Online MS CS at Georgia Tech

Plans become reality.

My alma mater is tackling the future head-on!

Groovy + Selenium + Smack = Cleverbot Answering Service

There was a post on Reddit the other day about using Python to get Cleverbot to respond to incoming IMs. It looked like an interesting hack, but it used Python, Pidgin and D-Bus, none of which I have on hand right now… so I made something similar using Groovy, Selenium and Smack.

You can have it wait for someone to IM you, or you can tell it to troll someone on startup; either way, it automatically saves the chat transcript to disk on shutdown.
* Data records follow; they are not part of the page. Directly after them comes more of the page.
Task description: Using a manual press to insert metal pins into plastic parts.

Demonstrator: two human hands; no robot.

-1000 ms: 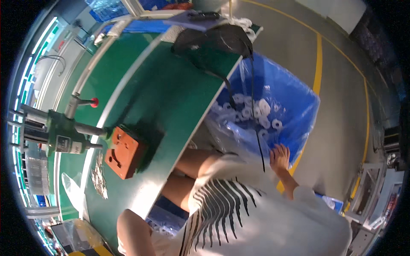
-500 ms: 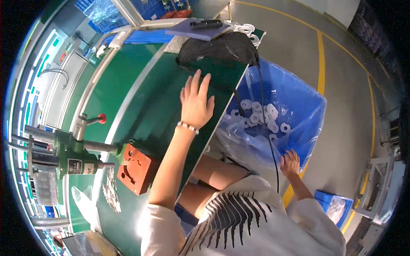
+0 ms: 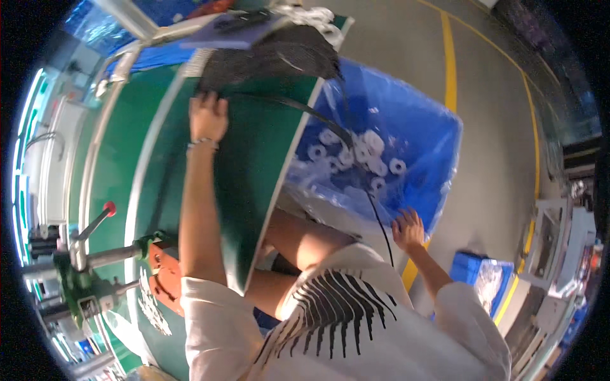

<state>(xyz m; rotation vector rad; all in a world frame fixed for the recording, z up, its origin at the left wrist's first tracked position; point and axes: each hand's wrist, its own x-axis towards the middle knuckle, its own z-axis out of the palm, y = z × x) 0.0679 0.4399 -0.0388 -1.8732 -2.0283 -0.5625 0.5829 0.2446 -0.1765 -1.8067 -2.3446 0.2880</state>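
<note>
At the far left of the green worktable, my left hand (image 3: 208, 119) reaches to the near edge of a black mesh bag (image 3: 273, 63). Its fingers look bent and are blurred, so I cannot make out whether they grip the cloth. A black strap (image 3: 305, 109) runs from below the bag over the table's edge and across the bin. My right hand (image 3: 408, 230) is by the near rim of a blue bin (image 3: 438, 136) lined with clear plastic, its fingers apart and holding nothing. Several white plastic rings (image 3: 368, 149) lie inside the bin.
A green hand press (image 3: 79, 279) with a red-knobbed lever stands at the left, beside an orange-red fixture block (image 3: 166, 276). A purple board (image 3: 235, 32) rests behind the bag. Another blue crate (image 3: 467, 267) sits on the floor, near yellow floor lines (image 3: 450, 63).
My left hand has moved left to the bag's near edge, its fingers now bent. The strap now stretches across the tabletop. The view has shifted; my right hand stays by the bin rim.
</note>
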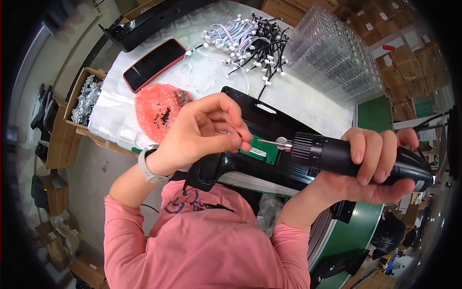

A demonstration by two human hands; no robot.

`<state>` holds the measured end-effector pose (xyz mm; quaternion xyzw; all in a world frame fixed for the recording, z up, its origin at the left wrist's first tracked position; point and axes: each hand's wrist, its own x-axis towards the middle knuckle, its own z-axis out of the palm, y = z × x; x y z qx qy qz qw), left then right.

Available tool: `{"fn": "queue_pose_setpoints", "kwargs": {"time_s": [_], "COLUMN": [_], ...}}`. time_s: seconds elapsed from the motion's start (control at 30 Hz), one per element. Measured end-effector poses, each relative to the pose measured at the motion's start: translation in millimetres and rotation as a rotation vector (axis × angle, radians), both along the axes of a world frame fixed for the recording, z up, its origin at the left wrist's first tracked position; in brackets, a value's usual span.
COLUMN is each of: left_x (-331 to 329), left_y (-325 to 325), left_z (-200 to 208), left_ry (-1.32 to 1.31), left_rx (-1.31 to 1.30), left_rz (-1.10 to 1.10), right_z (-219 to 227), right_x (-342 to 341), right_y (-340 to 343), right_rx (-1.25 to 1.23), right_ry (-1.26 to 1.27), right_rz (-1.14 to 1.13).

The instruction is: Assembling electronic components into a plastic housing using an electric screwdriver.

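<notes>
A black electric screwdriver (pixel 327 154) is gripped by the right hand (pixel 373 161), with the fingers wrapped over its barrel. It is held above the near edge of the white surface (pixel 303 103). Its long axis is laid nearly crosswise, with a slight tilt, and its steel bit (pixel 274 143) is pointed leftward, toward the left hand (pixel 202 130). The thumb and fingertips of that hand are drawn together just beside the bit's tip; whether a small piece is pinched there cannot be told.

Below both hands, a long black housing (pixel 288 125) is laid along the near edge of the surface, its long axis slanted from upper left to lower right. A green circuit board (pixel 272 154) is seen within it, partly covered by the left fingertips.

Small dark pieces (pixel 164 117) are scattered on pink bubble wrap (pixel 147 106) near the left edge. A phone (pixel 154 65) is placed toward the far left corner, bundled cables (pixel 262 48) by the far edge, and stacked clear trays (pixel 337 58) at the far right corner.
</notes>
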<state>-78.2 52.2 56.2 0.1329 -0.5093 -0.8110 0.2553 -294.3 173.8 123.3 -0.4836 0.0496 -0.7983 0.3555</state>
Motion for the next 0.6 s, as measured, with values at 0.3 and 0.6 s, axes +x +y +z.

Here’s the code:

@Grapes([
	@Grab('org.igniterealtime.smack:smack:3.2.1'),
	@Grab('org.igniterealtime.smack:smackx:3.2.1'),
	@Grab('org.seleniumhq.selenium:selenium-firefox-driver:2.5.0'),
	@Grab('org.seleniumhq.selenium:selenium-support:2.5.0')])
import org.jivesoftware.smack.XMPPConnection
import org.jivesoftware.smack.ChatManagerListener
import org.jivesoftware.smack.MessageListener
import org.jivesoftware.smack.Chat
import org.openqa.selenium.firefox.FirefoxDriver
import org.openqa.selenium.support.ui.WebDriverWait
import org.openqa.selenium.By
import com.google.common.base.Predicate
import java.util.concurrent.TimeUnit
import groovy.ui.SystemOutputInterceptor

if(args.length < 3 || args.length > 4) {
	println 'Usage: groovy chat.groovy server username password [userToTroll]'
	return
}

def oldSendMessage = Chat.metaClass.getMetaMethod('sendMessage', [String] as Class[])
Chat.metaClass.sendMessage = { String s ->
	println "cleverbot/me: $s"
	oldSendMessage.invoke(delegate, s);
}

def transcript = ''
new SystemOutputInterceptor({ transcript += it; true; }).start()

def driver = new FirefoxDriver()
driver.manage().timeouts().implicitlyWait(30, TimeUnit.SECONDS)
driver.get 'http://www.cleverbot.com/'

def conn = new XMPPConnection(args[0])
conn.connect()
conn.login(args[1], args[2])

def messageListener = { chat, message ->
	println "$message.from: $message.body"
	def response = say message.body, driver
	chat.sendMessage response
} as MessageListener

def chatListener = { chat, createdLocally ->
	chat.addMessageListener messageListener
} as ChatManagerListener

conn.chatManager.addChatListener chatListener

addShutdownHook {
	driver.quit()
	conn.disconnect()
	new File('transcript.txt').write transcript
}

if(args.length >= 4) {
	def chat = conn.chatManager.createChat(args[3], null)
	chat.sendMessage 'Hey!'
}

while(true) { Thread.sleep 1000 }

def say(input, driver) {

	def field = driver.findElement(By.id('stimulus'))
	field.sendKeys input
	field.submit()

	def response = null
	def condition = {
		def element = driver.findElement(By.id('typArea'))
		def finished = (response == element.text
			&& !['', '|'].contains(element.text))
		response = element.text
		return finished
	} as Predicate
	def wait = new WebDriverWait(driver, 30).until(condition)

	return response
}

Here’s the first conversation it had with my brother:

cleverbot/me: Hey!
my brother: sup?
cleverbot/me: What?
my brother: huh?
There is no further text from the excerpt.